More recently, the VSB has been in talks with members of the Cavell community to “re-investigate” the plan unveiled in September, and consider options.
During seismic upgrade work, students from Cavell and Wolfe will be bused from their respective schools to attend class at alternate “swing schools.” Wolfe students will attend a swing school three kilometres away. But students from Cavell, in Cambie Village, will bus to two separate schools about 10 km away in Vancouver’s southeast corner near Burnaby.
Parents say they understand the need for seismic work on the century-old schoolhouse, but they fear the length of the commute will be onerous, and they question how the process has unfolded so far. While the government’s September announcement said construction would begin in spring 2020, an email just last week from Cavell’s principal informed parents it would start sooner, in fall 2019. Students are expected to return to Cavell in fall 2021, after work is completed.
“I think it’s unprecedented in Vancouver to have kids on a school bus so long,” said Sacha Iley, whose son is in Grade 3 at Cavell and daughter is set to enter kindergarten next year, meaning they’d attend separate swing schools next year. “Having my children so far away, at two separate schools, is unacceptable … It’s tearing our community apart.”
“It’s nothing against Champlain Heights and MacCorkindale,” Iley said. “They’re good schools, good kids, good parents.

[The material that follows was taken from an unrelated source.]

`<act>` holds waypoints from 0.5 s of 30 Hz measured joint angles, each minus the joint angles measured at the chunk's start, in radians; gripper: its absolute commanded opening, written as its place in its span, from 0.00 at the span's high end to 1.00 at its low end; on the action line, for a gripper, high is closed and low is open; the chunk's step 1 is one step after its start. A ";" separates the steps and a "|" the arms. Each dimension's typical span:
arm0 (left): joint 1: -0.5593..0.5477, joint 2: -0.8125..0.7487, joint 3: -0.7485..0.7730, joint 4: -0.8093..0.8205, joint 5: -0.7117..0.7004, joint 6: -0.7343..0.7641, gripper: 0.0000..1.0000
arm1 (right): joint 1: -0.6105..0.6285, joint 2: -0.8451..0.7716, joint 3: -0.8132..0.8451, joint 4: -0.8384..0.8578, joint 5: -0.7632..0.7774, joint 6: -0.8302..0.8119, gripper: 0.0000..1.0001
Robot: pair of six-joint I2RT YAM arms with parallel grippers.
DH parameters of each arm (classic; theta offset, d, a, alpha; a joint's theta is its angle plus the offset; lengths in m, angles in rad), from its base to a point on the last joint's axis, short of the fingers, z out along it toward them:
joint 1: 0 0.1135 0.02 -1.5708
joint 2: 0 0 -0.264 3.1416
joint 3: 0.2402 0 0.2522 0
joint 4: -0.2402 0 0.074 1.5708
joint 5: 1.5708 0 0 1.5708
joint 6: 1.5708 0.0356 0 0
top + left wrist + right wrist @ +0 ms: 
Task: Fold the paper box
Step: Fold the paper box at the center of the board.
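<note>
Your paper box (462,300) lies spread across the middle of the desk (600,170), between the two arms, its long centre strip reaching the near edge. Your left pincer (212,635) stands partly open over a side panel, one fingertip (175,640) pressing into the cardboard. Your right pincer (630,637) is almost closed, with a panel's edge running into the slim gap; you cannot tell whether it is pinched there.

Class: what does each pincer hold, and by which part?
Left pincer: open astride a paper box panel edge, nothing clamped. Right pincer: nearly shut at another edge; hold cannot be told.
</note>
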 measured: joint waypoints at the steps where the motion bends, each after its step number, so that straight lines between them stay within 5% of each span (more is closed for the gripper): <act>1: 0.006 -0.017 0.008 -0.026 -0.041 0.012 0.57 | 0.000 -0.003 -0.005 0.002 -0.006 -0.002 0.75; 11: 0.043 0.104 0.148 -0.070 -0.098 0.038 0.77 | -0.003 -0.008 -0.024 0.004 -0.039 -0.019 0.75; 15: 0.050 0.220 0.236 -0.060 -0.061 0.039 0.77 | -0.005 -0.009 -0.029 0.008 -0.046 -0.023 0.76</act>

It’s just too far away.”
Iley was part of a group of about 50 parents and kids from Cavell who attended a VSB meeting Monday night, in which the newly elected trustees were officially sworn in.
Outgoing VSB trustee Carrie Bercic, who was not re-elected to another term, wrote on Twitter from Monday’s meeting about the Cavell Group: “SO impressed w/ their passion, drive & determination. They came to show visibility, while still respectfully acknowledging the swearing in.”
VSB deputy superintendent David Nelson met Tuesday with members of the Cavell parent advisory council and the school principal to discuss the situation.
“We are in active communication with the community, and we’ve heard their concerns and we’re doing everything we can to address them while at the same time … we don’t want to delay the seismic project,” Nelson said.
“We’ve heard from them clearly that they feel it is too far, that they would like their families not to be split between two sites. But we’ve also heard from them that they want the seismic project to proceed and they want the students in safe schools,” Nelson said. “So we’ve been re-investigating and looking at any options or possibilities for swing-site space that could be different, without slowing down the process.”
The VSB’s top priority, Nelson said, is to “get kids and families into seismically safe schools as quickly as possible.”
But that poses challenges, he said, because: “We have multiple schools going through the seismic program at the same time, and we only have a few (swing-site) facilities.”
In response to questions, B.C. Education Minister Rob Fleming wrote in an email: “I completely understand the concerns of parents and students when they are temporarily relocated for construction projects.
“Boards of education decide which swing spaces are used and are responsible for planning and communicating this with the school community. I am pleased to hear that newly elected trustees and VSB administrators are meeting with Cavell elementary school parents to consider the best options.”